## [Exercise]
Set down the full listing exactly as given. Any pictures are to be left out.

## [Data extract]
==================================================
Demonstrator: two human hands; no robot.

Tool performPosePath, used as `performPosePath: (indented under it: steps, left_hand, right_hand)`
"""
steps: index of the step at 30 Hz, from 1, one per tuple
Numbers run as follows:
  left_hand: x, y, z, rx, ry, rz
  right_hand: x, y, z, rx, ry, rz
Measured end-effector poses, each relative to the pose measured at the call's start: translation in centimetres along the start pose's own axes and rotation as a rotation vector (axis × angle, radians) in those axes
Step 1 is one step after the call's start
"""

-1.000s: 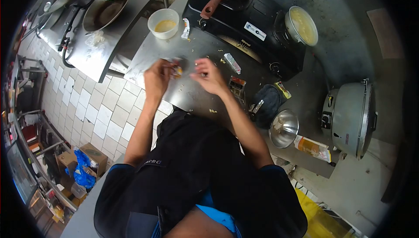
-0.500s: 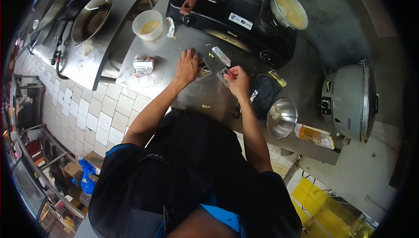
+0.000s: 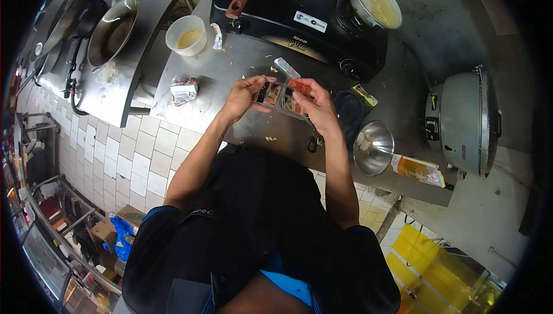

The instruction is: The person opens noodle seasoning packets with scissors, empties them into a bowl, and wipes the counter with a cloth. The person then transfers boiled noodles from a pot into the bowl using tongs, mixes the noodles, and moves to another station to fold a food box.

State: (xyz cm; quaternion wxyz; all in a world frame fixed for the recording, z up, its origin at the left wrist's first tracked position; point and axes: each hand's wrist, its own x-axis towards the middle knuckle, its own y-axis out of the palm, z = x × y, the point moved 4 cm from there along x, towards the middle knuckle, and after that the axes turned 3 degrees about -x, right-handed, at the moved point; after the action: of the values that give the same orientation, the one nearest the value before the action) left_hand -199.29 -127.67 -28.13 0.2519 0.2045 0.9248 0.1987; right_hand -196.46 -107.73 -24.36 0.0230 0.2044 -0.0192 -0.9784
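My left hand (image 3: 241, 98) grips a small clear plastic packet (image 3: 269, 93) with dark and reddish parts, thumb on top and fingers beneath. In my right hand (image 3: 318, 106) is a second clear packet (image 3: 291, 103), with a red piece (image 3: 300, 87) under the fingers. The two packets meet or nearly meet above the steel counter (image 3: 242, 127); whether they are joined, I cannot tell. Just beyond them lies a torn white wrapper (image 3: 286, 67). Yellow crumbs (image 3: 271, 139) are scattered around.
A black gas stove (image 3: 288, 20) with a pot (image 3: 377, 6) stands behind the counter. To the left are a plastic tub (image 3: 186, 36) and a wrapped packet (image 3: 184, 91). At right sit a dark pan-like item (image 3: 348, 111), a steel bowl (image 3: 373, 148), an orange packet (image 3: 419, 170) and a large cooker (image 3: 466, 124).
Both hands have lifted the packets off the counter and drawn them together. My right hand has turned, bringing its packet and the red piece into clearer sight. The view has shifted slightly.
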Motion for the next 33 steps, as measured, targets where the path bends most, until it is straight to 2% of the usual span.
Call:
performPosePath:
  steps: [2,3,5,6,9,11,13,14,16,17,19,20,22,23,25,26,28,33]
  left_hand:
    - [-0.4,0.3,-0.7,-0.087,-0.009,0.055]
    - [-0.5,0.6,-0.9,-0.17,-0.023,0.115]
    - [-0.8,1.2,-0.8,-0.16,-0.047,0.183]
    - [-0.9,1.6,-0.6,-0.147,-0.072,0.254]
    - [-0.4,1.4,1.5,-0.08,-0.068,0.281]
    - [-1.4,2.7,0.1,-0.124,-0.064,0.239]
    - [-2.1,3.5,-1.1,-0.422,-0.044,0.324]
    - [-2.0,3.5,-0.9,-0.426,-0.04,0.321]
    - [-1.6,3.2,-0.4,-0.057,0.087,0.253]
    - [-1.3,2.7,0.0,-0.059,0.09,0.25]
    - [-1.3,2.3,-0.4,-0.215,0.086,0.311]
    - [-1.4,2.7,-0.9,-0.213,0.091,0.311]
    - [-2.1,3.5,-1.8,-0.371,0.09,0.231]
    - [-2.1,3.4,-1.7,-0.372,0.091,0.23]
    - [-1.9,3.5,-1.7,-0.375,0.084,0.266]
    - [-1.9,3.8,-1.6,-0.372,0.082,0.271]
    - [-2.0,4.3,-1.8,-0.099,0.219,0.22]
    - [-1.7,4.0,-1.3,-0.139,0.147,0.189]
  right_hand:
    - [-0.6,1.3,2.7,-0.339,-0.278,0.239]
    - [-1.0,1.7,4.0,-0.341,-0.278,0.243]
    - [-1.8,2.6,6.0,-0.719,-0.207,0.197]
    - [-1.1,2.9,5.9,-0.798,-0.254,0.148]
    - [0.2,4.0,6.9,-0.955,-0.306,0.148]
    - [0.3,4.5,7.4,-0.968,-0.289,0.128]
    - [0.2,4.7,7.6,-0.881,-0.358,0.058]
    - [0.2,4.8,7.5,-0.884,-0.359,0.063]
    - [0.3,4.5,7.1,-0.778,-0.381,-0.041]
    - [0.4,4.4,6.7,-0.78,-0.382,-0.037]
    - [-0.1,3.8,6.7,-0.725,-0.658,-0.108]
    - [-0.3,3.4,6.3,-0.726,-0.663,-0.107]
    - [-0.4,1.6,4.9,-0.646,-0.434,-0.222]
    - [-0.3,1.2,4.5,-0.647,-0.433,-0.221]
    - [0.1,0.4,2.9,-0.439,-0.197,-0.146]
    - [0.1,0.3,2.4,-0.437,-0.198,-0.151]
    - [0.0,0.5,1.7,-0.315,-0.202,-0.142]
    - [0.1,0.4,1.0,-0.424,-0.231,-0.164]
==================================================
## [Answer]
Demonstrator: two human hands; no robot.

Tool performPosePath, used as `performPosePath: (indented under it: steps, left_hand, right_hand)`
"""
steps: index of the step at 30 Hz, from 1, one per tuple
Numbers run as follows:
  left_hand: x, y, z, rx, ry, rz
  right_hand: x, y, z, rx, ry, rz
Measured end-effector poses, each relative to the pose measured at the call's start: translation in centimetres along the start pose's own axes and rotation as a rotation vector (axis × angle, radians) in those axes
Step 1 is one step after the call's start
"""

-1.000s: 
-0.500s: 
+0.000s: 

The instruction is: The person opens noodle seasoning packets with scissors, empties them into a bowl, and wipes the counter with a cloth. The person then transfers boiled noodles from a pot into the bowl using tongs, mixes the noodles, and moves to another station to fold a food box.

State: (xyz cm; quaternion wxyz; all in a world frame fixed for the recording, z up, its origin at the left wrist's first tracked position; point and axes: each hand's wrist, its own x-axis towards the middle knuckle, its own y-axis out of the palm, z = x × y, the point moved 4 cm from there along x, towards the middle knuckle, and after that the axes turned 3 degrees about -x, right-handed, at the moved point; after the action: of the values that give the same orientation, the one nearest the value before the action) left_hand -199.29 -127.67 -28.13 0.2519 0.2045 0.9248 0.1987; right_hand -196.46 -107.73 -24.36 0.0230 0.2044 -0.0192 -0.9784
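My left hand (image 3: 241, 98) grips a small clear plastic packet (image 3: 269, 93) with dark and reddish parts, thumb on top and fingers beneath. In my right hand (image 3: 318, 106) is a second clear packet (image 3: 291, 103), with a red piece (image 3: 300, 87) under the fingers. The two packets meet or nearly meet above the steel counter (image 3: 242, 127); whether they are joined, I cannot tell. Just beyond them lies a torn white wrapper (image 3: 286, 67). Yellow crumbs (image 3: 271, 139) are scattered around.
A black gas stove (image 3: 288, 20) with a pot (image 3: 377, 6) stands behind the counter. To the left are a plastic tub (image 3: 186, 36) and a wrapped packet (image 3: 184, 91). At right sit a dark pan-like item (image 3: 348, 111), a steel bowl (image 3: 373, 148), an orange packet (image 3: 419, 170) and a large cooker (image 3: 466, 124).
Both hands have lifted the packets off the counter and drawn them together. My right hand has turned, bringing its packet and the red piece into clearer sight. The view has shifted slightly.
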Motion for the next 33 steps, as measured, targets where the path bends most, until it is straight to 2% of the usual span.
Call:
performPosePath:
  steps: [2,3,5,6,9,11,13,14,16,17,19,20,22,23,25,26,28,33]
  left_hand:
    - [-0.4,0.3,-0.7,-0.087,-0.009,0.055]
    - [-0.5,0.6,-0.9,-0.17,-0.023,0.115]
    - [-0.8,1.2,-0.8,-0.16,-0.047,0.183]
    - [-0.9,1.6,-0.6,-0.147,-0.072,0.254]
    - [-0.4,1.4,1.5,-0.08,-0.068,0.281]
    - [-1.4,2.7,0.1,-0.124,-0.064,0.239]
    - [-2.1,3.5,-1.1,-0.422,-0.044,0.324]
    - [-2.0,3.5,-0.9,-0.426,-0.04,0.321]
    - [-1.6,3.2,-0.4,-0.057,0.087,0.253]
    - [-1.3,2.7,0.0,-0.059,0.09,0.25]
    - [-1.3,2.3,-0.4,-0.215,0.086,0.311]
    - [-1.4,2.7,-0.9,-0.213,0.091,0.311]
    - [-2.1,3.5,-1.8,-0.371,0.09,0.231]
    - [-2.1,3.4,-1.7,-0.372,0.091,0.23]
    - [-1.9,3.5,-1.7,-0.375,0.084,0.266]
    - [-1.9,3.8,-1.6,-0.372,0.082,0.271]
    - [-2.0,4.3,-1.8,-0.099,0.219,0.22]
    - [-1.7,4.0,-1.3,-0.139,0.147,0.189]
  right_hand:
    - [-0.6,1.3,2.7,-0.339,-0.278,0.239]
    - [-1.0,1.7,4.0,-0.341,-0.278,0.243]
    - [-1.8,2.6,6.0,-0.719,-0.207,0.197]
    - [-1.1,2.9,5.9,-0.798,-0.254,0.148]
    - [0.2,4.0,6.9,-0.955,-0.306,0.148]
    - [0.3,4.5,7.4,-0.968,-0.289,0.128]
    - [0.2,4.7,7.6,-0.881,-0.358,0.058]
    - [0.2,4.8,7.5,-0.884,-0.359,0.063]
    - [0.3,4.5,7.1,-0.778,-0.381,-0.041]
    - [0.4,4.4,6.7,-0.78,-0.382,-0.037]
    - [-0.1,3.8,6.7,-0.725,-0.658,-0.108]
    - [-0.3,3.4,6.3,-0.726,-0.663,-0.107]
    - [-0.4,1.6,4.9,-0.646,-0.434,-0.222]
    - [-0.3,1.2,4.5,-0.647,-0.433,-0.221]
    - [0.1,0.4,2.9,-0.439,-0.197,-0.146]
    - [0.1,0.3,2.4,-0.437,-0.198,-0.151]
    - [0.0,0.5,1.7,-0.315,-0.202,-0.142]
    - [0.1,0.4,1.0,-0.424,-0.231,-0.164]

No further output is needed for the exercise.